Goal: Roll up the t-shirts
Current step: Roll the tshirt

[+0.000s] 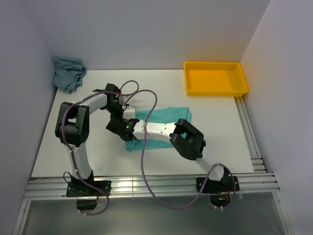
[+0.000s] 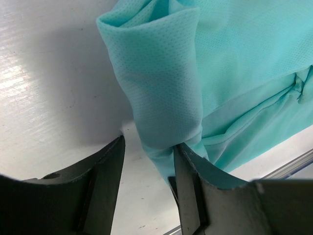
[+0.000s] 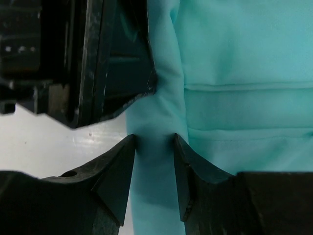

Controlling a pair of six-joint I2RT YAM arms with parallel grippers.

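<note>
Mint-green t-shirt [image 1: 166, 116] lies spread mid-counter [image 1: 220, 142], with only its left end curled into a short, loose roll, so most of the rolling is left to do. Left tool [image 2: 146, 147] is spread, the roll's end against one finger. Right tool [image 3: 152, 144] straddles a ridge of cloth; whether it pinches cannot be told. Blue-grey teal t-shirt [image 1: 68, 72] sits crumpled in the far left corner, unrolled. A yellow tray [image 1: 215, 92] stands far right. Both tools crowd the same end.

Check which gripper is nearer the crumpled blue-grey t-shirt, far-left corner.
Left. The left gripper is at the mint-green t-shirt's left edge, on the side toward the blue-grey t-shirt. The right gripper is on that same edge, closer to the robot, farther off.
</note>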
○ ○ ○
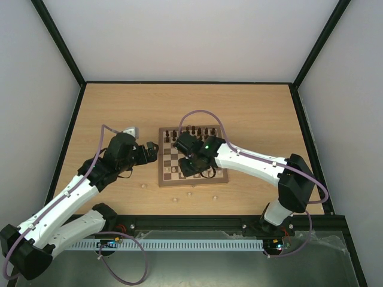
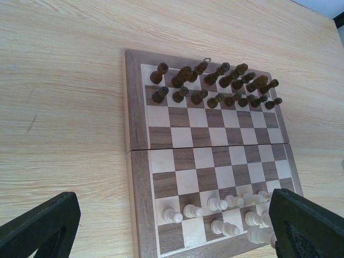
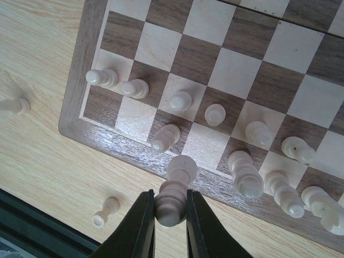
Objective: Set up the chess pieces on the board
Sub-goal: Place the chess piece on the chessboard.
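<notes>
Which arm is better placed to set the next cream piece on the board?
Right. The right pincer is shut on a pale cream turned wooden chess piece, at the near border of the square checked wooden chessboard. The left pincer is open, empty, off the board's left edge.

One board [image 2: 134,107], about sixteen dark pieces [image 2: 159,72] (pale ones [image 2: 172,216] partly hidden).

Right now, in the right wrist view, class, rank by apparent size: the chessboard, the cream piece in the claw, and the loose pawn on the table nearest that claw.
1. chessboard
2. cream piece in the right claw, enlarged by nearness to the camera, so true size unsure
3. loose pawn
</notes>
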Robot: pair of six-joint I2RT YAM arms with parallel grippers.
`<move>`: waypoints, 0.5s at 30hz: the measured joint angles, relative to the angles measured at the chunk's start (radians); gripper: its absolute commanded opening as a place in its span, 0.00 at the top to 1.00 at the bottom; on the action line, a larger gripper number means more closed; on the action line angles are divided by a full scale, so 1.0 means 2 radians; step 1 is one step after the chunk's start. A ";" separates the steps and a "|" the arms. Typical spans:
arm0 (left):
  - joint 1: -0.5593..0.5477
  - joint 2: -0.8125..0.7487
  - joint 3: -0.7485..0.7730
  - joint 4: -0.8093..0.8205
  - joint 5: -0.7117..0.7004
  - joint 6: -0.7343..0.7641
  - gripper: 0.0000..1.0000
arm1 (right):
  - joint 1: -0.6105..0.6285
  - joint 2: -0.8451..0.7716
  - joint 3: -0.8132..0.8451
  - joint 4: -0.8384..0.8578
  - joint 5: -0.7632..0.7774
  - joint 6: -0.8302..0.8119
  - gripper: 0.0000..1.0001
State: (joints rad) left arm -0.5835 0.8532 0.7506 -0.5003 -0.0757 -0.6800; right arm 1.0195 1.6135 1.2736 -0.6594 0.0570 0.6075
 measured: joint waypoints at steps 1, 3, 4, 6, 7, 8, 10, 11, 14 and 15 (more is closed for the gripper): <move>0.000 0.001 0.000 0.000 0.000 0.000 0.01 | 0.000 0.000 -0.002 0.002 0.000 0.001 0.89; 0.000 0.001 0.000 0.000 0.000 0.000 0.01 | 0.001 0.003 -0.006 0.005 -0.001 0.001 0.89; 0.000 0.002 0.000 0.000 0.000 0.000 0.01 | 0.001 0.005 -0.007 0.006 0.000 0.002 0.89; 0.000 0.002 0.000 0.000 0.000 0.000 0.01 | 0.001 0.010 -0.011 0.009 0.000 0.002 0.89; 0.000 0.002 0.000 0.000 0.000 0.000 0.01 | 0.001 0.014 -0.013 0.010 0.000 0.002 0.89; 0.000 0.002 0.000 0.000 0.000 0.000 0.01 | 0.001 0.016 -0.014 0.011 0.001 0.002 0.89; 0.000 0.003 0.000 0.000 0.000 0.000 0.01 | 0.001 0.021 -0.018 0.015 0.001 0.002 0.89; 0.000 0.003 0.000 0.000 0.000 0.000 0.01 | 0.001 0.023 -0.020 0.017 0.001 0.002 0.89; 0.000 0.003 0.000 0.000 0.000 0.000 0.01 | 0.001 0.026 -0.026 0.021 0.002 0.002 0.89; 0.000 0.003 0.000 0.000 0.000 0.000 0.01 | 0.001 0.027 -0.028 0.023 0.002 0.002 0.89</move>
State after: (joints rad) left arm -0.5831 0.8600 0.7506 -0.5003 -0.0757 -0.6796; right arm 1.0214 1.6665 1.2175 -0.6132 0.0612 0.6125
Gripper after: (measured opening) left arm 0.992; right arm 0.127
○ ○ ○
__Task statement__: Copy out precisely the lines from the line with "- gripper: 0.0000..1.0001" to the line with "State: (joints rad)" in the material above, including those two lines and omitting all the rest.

__Task response__:
  - gripper: 0.0000..1.0001
State: (joints rad) left arm -0.5835 0.8532 0.7506 -0.5003 -0.0757 -0.6800; right arm 1.0195 1.6135 1.2736 -0.6594 0.0570 0.6075

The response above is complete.